> _Try it_
Everything from the first line of the entries through the line containing "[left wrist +" is to be retyped exactly, and nothing beyond it.

> _Records shown_
=== Section Start ===

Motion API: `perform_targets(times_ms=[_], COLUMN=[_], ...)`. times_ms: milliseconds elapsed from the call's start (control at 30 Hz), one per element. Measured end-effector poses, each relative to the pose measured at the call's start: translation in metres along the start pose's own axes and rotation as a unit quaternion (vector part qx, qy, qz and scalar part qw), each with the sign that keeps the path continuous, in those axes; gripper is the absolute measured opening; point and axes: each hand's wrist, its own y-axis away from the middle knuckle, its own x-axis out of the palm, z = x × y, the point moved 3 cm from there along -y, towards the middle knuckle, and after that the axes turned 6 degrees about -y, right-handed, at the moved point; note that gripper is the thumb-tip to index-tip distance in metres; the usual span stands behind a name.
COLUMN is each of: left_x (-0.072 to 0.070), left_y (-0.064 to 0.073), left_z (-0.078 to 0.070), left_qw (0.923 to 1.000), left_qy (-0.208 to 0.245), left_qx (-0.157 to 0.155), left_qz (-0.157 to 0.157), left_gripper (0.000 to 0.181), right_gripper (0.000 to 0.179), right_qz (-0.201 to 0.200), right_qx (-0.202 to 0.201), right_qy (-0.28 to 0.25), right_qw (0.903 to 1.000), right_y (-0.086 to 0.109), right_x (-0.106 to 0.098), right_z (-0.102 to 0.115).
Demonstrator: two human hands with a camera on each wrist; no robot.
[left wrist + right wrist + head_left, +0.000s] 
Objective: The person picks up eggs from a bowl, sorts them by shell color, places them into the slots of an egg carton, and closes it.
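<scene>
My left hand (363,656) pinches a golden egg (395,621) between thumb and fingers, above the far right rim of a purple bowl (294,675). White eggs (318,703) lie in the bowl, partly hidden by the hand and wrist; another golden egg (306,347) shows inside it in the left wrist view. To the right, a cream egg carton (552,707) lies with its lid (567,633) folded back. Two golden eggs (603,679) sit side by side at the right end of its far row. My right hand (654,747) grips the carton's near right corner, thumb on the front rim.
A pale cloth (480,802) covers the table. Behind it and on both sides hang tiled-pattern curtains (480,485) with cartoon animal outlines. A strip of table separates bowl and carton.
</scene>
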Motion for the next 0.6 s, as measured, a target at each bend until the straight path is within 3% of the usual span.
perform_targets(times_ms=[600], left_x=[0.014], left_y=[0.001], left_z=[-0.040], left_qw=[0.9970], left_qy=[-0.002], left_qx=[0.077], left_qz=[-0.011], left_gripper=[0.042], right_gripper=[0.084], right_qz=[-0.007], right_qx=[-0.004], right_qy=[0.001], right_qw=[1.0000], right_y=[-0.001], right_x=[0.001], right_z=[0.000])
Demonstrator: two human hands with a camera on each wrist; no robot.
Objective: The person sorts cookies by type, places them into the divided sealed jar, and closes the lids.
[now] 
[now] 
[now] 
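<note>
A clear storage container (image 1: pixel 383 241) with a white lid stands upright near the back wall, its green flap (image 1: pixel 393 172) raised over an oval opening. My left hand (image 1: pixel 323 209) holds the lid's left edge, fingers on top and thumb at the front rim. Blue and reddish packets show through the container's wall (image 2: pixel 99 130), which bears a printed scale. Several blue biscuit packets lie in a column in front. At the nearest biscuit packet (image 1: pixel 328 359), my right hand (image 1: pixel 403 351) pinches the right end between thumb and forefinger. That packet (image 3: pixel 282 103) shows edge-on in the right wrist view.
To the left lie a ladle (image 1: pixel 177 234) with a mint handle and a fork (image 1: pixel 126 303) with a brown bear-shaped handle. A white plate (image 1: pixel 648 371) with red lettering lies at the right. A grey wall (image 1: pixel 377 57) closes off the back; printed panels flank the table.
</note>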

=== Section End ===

> _Exercise answer_
Motion API: `perform_targets(times_ms=[_], COLUMN=[_], ...)`. times_ms: milliseconds elapsed from the call's start (control at 30 Hz), one per element. Measured end-effector poses, each relative to the pose measured at the call's start: translation in metres along the start pose's own axes and rotation as a unit quaternion (vector part qx, qy, qz and scalar part qw), each with the sign that keeps the path continuous, in those axes; gripper is the absolute measured opening; point and axes: each hand's wrist, its own y-axis away from the middle knuckle, its own x-axis out of the palm, z = x × y, the point moved 3 cm from there along -y, towards the middle knuckle, and after that the axes turned 6 degrees about -y, right-handed, at the moved point; note that gripper is the thumb-tip to index-tip distance in metres; the usual span stands behind a name.
COLUMN is each of: left_x (-0.072 to 0.070), left_y (-0.064 to 0.073), left_z (-0.078 to 0.070), left_qw (0.923 to 1.000), left_qy (-0.208 to 0.245), left_qx (-0.157 to 0.155), left_qz (-0.157 to 0.157), left_gripper (0.000 to 0.181), right_gripper (0.000 to 0.179), right_qz (-0.201 to 0.200), right_qx (-0.202 to 0.201), right_qy (-0.28 to 0.25), right_qw (0.903 to 1.000), right_y (-0.086 to 0.109), right_x (-0.106 to 0.098), right_z (-0.102 to 0.115).
Demonstrator: two human hands with a camera on each wrist; no robot.
[left wrist + right wrist + head_left, +0.000s] 

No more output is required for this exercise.